A revamped Undergraduate Council Web site will be making its debut at 11:59 tonight, pending final approval by the UC this evening.
The refurbished site, uc.fas.harvard.edu, will include such new features as an official UC blog and an online archive of past UC documents, Council President Ryan A. Petersen ’08 said yesterday.
The archive innovation is a product of the labors of UC Student Affairs Committee Chairman Michael R. Ragalie ’09, who used a feed-scanner to compile digital images of 10 years of UC legislation, minutes, agendas, and correspondence, and then did the programming to make the 200 documents—dating from 1982 to 1992—searchable.
“The original goal was to have a way for council members to look at our history so that when they are proposing ideas, they can gain wisdom from the past,” Ragalie said. His interface uses search technology that allows readers to find keywords anywhere in the body of a document and includes an option to filter queries by the type of document desired or the session of council from which it dates.
Ragalie, who said that UC documents from 1992 onward would continue to be scanned into the online archive database during the semester, recalled that the work of compiling the new application was not just dreary busywork. One piece of old correspondence that he remembers fondly has former University President Derek C. Bok defending to a UC representative his decision not to take part in a dunking booth event.
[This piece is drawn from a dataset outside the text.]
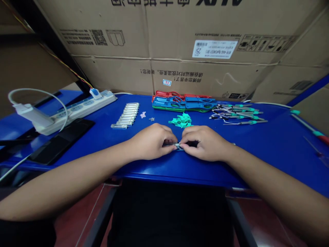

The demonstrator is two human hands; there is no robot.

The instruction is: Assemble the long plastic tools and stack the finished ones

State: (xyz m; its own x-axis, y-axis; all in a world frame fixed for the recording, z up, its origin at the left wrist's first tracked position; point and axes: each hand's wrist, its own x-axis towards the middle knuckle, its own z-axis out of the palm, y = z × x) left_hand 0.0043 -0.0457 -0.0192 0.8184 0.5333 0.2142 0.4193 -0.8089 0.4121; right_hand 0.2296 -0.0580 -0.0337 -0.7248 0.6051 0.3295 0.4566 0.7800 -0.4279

The site’s other fresh feature—a blog for council business—is not altogether novel. A similar feature was added to the site in May 2006 only to fall quickly into disrepair.
“I don’t know whether more than half a dozen people ever visited that blog in its whole existence,” said UC Representative Matthew R. Greenfield ’08, who was a contributor to the 2006 blog.
Greenfield added that while “there’s actually a lot of people subscribed to [the] UC-general [e-mail list], so it’s not inconceivable that observers of the UC would pay attention to new media,” he doubted that the new blog would get much traffic.
“I can’t imagine a whole lot of people going out of their way to see what particular UC members are saying about ongoing UC issues,” he said.
Fixing the old Web site, which had changed little since its inception in 2003, has been a priority since at least 2005, when former UC President Matthew J. Glazer ’06 informed the council that “our Web site is terrible and in dire need of fixing.”
Petersen, who himself referred to the overhaul of the Web site as “a priority since day one,” first issued a request for proposals for the new site in June, receiving five bids ranging as high as $35,000. Tina Ye, a Tufts senior, was awarded the contract—$1,500 to be paid in two installments—after proposing the lowest bid.
Ye said yesterday that her ability to do the project so cheaply stemmed from the fact that she does not yet have to sustain herself through her professional income.
“I’m a student, I’m learning the trade and because of that I’m willing to accept a lower fee,” said Ye, who added that she was aiming for a “toned down, conservative look” for the UC site.
Part of Ye’s duties, beyond the redesign of the site, include coding it anew to allow for further development in the future.
Petersen, who noted that he would like to add mechanisms for quickly posting legislation and providing educational resources to students in a second phase of improvements to come later, said that the unwieldy coding of the previous Web site was a primary inhibitor to improvements in the past.